Going line by line through the entries below, tally those that hold the string "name". Give only the total.

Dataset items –

——

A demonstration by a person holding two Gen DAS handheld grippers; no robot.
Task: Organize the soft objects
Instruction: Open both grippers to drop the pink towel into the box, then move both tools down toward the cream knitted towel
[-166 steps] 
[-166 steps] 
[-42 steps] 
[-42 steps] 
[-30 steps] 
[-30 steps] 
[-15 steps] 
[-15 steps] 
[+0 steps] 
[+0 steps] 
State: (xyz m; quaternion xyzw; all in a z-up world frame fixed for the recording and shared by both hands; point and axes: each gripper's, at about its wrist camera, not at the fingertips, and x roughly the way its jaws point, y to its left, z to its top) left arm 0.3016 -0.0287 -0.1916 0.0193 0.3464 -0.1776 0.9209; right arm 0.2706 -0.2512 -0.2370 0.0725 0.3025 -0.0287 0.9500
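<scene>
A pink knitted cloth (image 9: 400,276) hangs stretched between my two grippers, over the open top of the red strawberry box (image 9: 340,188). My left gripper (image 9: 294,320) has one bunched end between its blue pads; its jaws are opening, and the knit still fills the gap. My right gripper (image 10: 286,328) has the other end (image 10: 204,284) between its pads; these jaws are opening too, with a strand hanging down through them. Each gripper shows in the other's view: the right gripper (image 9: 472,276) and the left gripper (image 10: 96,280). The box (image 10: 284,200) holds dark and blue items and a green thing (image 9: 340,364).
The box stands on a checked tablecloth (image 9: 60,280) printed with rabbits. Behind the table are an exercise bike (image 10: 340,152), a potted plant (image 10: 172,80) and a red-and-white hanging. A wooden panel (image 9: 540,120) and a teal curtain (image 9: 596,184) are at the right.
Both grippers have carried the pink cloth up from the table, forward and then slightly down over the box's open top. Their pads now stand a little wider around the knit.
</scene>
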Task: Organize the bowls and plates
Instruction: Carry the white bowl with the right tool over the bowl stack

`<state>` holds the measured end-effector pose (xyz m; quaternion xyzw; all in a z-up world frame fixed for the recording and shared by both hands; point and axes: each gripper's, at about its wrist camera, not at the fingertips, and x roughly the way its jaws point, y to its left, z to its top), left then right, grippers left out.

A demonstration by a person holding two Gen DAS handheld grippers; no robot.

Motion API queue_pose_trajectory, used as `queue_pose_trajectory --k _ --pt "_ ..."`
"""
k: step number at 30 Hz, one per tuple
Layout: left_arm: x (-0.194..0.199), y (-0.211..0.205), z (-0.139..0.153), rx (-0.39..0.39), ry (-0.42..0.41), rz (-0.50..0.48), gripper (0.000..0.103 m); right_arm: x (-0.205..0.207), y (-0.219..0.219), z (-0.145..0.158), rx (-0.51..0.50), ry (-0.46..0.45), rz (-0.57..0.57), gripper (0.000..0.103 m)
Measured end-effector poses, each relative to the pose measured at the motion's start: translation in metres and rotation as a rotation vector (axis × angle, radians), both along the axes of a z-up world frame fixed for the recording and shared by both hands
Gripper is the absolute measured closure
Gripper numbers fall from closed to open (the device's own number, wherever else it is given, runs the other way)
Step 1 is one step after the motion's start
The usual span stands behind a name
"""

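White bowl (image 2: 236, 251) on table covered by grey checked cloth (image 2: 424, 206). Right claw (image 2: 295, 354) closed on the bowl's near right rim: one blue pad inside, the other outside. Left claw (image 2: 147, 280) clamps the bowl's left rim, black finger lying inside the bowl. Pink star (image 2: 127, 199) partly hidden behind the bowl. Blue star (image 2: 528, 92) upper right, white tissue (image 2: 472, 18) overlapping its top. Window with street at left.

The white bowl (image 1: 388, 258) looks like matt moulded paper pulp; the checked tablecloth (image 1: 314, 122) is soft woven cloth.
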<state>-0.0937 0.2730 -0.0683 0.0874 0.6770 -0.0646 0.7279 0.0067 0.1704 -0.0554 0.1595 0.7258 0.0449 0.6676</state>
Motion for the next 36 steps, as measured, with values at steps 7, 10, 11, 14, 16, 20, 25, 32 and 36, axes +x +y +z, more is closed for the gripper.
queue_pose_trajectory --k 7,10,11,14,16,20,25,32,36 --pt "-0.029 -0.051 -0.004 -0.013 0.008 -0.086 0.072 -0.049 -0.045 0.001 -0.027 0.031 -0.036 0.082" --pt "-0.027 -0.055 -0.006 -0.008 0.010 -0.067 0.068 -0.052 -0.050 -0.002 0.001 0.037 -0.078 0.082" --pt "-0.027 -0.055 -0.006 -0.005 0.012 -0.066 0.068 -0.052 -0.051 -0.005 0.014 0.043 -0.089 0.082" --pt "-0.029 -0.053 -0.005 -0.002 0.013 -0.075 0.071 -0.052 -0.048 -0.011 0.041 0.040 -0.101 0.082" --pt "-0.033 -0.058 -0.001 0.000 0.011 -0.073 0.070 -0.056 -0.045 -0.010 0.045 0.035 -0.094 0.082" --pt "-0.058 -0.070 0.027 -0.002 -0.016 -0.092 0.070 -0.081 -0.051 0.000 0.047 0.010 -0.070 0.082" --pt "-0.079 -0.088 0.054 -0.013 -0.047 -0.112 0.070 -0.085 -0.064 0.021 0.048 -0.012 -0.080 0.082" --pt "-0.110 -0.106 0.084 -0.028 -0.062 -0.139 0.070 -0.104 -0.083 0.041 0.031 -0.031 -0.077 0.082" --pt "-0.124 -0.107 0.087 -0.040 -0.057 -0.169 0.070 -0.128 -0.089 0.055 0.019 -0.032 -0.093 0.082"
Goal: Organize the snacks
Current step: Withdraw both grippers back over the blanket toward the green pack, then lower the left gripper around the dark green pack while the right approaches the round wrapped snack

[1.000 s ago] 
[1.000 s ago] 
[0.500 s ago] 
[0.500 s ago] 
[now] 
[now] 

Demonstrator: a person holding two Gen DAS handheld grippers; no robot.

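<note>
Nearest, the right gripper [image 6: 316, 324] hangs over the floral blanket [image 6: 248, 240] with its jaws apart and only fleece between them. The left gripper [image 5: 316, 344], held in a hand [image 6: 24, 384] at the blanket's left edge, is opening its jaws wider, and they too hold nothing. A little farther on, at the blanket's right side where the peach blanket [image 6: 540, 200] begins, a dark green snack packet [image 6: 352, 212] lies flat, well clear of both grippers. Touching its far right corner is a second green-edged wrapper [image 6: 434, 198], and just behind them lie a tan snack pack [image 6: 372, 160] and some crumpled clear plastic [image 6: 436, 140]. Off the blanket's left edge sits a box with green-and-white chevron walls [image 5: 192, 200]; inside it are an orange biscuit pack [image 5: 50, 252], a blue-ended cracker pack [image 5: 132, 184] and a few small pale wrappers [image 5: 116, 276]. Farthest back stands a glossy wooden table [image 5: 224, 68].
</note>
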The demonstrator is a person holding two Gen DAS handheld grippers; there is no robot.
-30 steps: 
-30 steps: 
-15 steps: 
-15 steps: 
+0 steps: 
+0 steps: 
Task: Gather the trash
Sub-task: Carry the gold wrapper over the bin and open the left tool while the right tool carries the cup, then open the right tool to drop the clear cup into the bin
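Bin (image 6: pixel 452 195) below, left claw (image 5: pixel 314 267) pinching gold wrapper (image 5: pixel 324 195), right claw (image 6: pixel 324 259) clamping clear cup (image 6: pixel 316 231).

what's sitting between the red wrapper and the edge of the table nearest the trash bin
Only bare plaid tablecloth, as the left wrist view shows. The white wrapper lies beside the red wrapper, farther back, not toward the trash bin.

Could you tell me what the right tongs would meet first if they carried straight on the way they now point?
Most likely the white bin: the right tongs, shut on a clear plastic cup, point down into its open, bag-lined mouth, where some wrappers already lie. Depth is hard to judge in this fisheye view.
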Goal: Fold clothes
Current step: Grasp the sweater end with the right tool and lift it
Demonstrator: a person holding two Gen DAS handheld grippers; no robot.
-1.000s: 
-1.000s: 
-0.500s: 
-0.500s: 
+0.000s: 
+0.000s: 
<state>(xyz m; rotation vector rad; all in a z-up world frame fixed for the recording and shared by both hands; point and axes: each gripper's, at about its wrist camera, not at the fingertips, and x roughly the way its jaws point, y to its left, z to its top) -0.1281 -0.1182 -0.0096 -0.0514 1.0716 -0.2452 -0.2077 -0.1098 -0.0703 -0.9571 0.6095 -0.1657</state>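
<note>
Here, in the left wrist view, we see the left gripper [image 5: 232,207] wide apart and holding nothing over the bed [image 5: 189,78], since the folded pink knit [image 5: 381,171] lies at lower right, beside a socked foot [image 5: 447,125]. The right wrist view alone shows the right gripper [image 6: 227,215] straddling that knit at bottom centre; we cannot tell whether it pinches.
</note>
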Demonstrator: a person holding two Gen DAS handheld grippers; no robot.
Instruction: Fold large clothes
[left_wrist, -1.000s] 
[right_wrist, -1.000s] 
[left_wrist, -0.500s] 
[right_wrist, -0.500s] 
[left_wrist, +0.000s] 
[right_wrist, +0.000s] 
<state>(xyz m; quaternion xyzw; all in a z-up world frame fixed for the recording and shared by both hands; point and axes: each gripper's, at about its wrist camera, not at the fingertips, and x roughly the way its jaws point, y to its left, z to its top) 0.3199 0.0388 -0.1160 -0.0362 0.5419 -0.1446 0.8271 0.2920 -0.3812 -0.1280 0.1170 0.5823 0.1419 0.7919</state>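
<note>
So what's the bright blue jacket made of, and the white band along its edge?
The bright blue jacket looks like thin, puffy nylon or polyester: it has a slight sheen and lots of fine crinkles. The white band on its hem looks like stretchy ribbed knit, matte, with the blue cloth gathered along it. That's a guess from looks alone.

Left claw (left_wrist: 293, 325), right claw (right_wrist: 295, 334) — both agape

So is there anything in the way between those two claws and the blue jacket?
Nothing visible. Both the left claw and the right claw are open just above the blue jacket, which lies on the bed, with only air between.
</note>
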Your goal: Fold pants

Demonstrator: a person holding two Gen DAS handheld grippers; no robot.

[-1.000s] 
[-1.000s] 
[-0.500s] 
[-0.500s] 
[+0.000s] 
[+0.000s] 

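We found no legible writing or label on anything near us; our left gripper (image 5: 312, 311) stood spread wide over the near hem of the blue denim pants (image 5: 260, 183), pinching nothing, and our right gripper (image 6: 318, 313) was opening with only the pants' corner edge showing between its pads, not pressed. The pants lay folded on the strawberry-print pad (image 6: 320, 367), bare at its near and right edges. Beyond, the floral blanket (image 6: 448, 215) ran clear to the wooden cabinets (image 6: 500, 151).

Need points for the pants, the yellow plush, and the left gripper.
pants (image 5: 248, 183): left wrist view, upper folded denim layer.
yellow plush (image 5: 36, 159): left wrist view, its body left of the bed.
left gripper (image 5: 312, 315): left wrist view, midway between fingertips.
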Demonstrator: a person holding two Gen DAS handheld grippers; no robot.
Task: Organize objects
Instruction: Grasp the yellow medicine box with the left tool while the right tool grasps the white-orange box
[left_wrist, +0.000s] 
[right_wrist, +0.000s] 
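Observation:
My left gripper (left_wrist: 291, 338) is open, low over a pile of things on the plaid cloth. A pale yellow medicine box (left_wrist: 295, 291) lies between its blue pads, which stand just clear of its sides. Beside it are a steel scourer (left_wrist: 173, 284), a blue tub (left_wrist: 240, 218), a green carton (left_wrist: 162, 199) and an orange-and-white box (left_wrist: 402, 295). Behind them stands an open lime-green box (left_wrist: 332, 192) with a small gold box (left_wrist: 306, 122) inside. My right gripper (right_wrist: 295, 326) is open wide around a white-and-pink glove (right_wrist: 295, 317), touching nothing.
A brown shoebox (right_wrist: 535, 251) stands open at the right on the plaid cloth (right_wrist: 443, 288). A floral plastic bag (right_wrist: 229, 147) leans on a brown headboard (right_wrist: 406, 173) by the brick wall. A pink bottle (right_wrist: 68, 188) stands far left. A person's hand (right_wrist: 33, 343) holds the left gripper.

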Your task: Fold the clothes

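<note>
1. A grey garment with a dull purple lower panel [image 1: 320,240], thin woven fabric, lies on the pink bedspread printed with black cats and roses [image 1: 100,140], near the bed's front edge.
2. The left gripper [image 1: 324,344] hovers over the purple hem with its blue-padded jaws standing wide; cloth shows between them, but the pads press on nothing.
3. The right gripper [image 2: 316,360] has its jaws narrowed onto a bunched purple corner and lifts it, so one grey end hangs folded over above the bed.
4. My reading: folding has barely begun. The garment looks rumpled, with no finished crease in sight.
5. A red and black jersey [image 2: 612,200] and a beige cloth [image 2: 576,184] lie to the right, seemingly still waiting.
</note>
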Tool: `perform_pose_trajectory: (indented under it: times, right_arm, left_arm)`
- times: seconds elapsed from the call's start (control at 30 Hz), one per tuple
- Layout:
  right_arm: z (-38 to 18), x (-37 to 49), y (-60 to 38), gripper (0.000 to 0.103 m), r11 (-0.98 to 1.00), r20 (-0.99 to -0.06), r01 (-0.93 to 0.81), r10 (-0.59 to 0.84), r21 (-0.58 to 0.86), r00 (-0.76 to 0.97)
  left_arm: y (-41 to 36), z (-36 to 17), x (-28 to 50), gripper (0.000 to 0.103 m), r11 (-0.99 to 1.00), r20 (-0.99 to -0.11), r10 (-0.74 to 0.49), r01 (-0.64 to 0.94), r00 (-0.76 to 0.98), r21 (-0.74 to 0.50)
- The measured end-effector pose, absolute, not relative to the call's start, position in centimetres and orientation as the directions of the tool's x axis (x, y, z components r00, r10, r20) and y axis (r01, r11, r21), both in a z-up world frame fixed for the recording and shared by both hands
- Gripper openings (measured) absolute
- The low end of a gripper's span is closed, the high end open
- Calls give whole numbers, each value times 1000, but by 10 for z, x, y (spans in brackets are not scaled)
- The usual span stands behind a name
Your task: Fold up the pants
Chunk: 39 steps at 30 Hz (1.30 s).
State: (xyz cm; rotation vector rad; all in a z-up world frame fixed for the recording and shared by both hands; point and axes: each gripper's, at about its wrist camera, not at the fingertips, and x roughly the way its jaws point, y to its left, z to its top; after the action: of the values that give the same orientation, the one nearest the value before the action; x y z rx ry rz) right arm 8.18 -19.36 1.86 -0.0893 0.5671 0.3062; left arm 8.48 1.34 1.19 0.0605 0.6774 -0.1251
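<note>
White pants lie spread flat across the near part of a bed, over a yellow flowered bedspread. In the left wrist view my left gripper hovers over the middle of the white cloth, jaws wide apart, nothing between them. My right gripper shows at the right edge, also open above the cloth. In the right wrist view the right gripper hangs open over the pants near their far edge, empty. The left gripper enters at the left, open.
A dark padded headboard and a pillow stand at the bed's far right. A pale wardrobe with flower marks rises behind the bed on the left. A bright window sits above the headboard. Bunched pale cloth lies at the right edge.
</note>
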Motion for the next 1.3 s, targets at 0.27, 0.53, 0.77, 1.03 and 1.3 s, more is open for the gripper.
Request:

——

Reply – 2